STADE DE FRANCE… (Jean Goychman)

L’affaire du Stade de France illustre parfaitement ce qu’est devenu notre pays.

Au début, j’ai cru que c’était une « fake news ». N’éprouvant qu’un faible intérêt pour cette discipline comme, d’une façon plus générale, pour celles que je n’ai jamais pratiqué, j’ai regardé sans vraiment les voir les images des reportages sur cet événement.

J’ai donc mis un certain temps avant de comprendre que l’événement relaté n’était pas le match en lui-même mais ce qui s’était passé APRÈS.
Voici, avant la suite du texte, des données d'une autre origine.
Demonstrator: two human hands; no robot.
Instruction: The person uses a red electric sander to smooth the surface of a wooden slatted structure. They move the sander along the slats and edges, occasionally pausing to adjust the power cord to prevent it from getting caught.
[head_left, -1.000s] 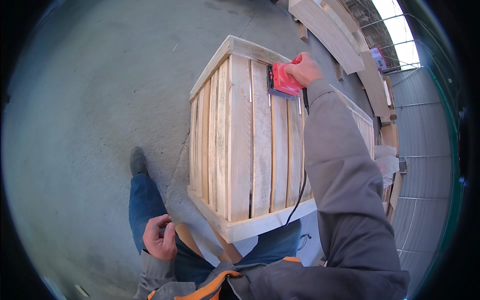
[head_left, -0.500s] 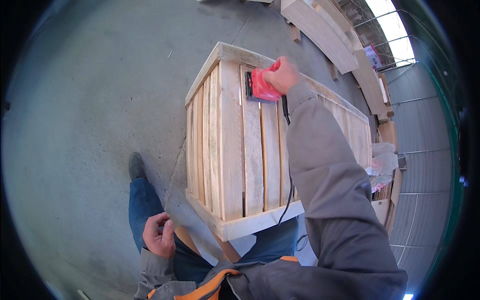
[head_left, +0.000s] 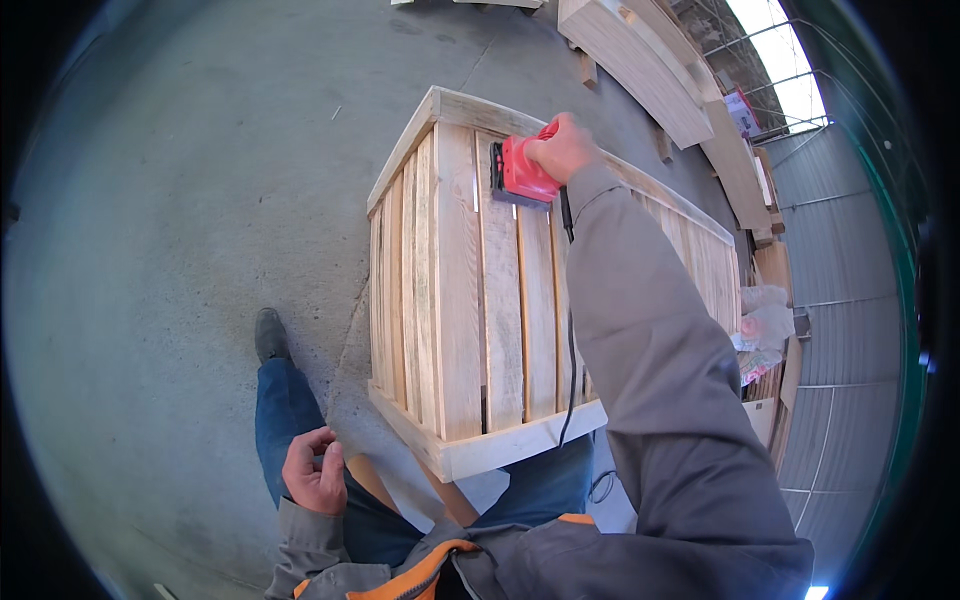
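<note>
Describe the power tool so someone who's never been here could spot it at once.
Start with the big slatted wooden crate in the middle of the view. Near the far end of its slats, the person's right hand grips the power tool. Its boxy, bright red body and black cord set it apart from the pale slats around it.

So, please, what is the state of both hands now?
Left hand: half open, loosely curled, holding nothing visible.
Right hand: closed on the red sander.

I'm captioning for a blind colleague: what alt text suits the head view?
The person's right hand holds a red corded sander against a slatted wooden crate. The left hand, loosely curled, appears empty near the blue-trousered left leg.
</note>
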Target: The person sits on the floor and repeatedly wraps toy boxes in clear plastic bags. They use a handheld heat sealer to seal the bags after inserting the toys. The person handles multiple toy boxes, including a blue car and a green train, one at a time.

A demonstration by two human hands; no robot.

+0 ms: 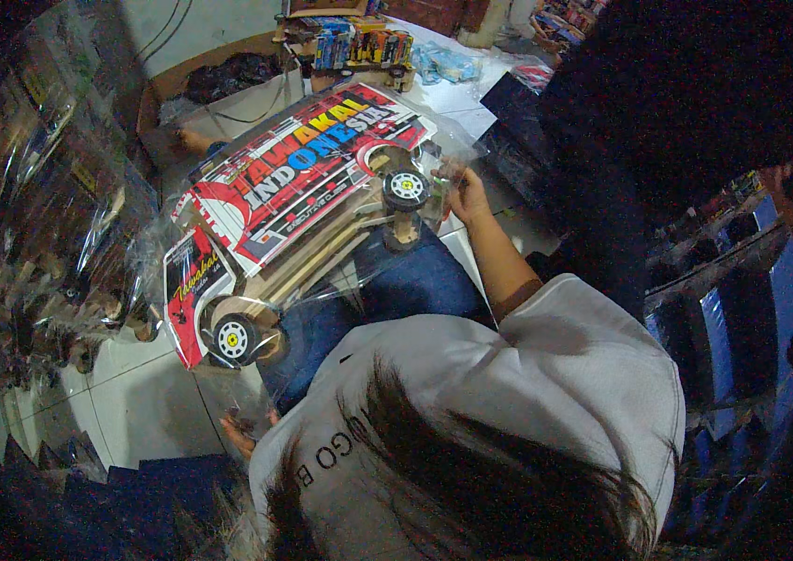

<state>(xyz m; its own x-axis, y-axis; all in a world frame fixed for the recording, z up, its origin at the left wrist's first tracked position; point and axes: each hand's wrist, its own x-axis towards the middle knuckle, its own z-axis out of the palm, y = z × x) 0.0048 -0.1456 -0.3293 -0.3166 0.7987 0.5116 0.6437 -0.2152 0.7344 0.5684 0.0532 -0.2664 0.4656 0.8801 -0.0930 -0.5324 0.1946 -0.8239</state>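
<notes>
A toy truck (pixel 275 201) with a red and white printed side, a bare wooden underframe and black wheels lies tilted across my lap, inside a clear plastic bag (pixel 359 285). At the truck's rear end, my right hand (pixel 464 194) is closed on the bag's edge, close to the rear wheel (pixel 406 187). Below the cab, near the front wheel (pixel 234 339), my left hand (pixel 241 434) is closed at the loose end of the plastic. My sleeve and body hide much of that left hand. Blue jeans (pixel 425 276) show under the truck.
Several more plastic-wrapped wooden toys (pixel 50 215) are piled at the left. Small colourful boxes (pixel 364 49) stand at the back, near a black plastic bag (pixel 233 77). Blue-and-black wrapped items (pixel 724 318) lie at the right, and dark blue pieces (pixel 158 496) rest at the lower left.
</notes>
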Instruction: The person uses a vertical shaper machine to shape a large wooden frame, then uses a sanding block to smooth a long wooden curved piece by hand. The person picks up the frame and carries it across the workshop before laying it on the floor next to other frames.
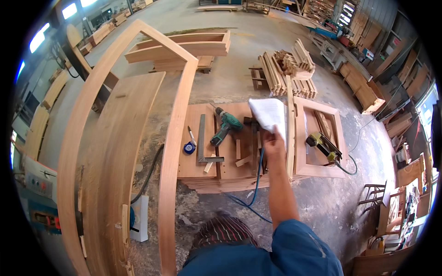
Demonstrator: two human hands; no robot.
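Note:
Out in front of me, my right hand is closed on some white paper sheets, which look bent over at the top. Beneath the papers is a stack of wooden boards. A green cordless drill lies on it, left of my right hand. Further left are a metal try square, a blue tape measure and a pen. Short wood offcuts lie close to my right wrist. My left hand is out of view.
At my left stands a tall wooden frame beside a long wide board. A nail gun rests on a smaller panelled frame at right. A blue air hose trails to the floor. Stacked timber pieces stand beyond.

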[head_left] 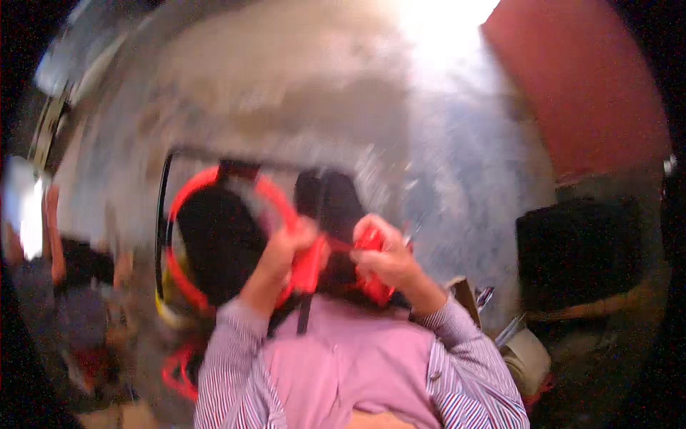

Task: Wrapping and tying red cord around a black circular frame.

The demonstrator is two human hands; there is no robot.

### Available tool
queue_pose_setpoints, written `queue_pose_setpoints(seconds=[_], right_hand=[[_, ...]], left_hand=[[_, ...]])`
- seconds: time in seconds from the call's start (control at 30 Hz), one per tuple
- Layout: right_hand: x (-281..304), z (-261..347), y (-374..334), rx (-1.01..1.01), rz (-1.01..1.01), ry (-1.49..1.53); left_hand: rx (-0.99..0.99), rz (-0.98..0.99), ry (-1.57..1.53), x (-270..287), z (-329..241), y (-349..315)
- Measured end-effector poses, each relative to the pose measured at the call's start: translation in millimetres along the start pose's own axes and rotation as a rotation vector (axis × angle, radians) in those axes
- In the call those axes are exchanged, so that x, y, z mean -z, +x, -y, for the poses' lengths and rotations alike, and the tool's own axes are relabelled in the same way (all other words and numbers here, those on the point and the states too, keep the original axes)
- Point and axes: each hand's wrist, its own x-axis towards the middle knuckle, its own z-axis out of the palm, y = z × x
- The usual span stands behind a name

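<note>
The left hand is gripping a blurred red piece; the right hand, at its three o'clock, is gripping a red bundle.

You seem to be in a workshop: the bare floor around you is stained and shiny like worn concrete, red strips lie by your left side, and a blurred shape to your left looks like another person, the exact trade unclear
</note>
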Motion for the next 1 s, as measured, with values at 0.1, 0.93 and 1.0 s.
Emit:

Dans les années 1990, je me souviens avoir été quelque peu surpris de l’endroit choisi pour implanter ce stade. Certes, Paris n’est pas très éloigné de Saint-Denis, et construire un tel stade en plein Paris relevait de la gageure. Mais enfin, il y avait d’autres endroits possibles. Même si la proximité de l’aéroport de Roissy pouvait être un plus, la réputation générale du lieu n’était pas celle d’un havre de tranquillité. Le choix initial, qui avait été confirmé, portait sur Melun-Sénart et paraissait judicieux. Mais c’était sans doute trop simple, et nos gouvernements ont toujours aimé compliquer les choses.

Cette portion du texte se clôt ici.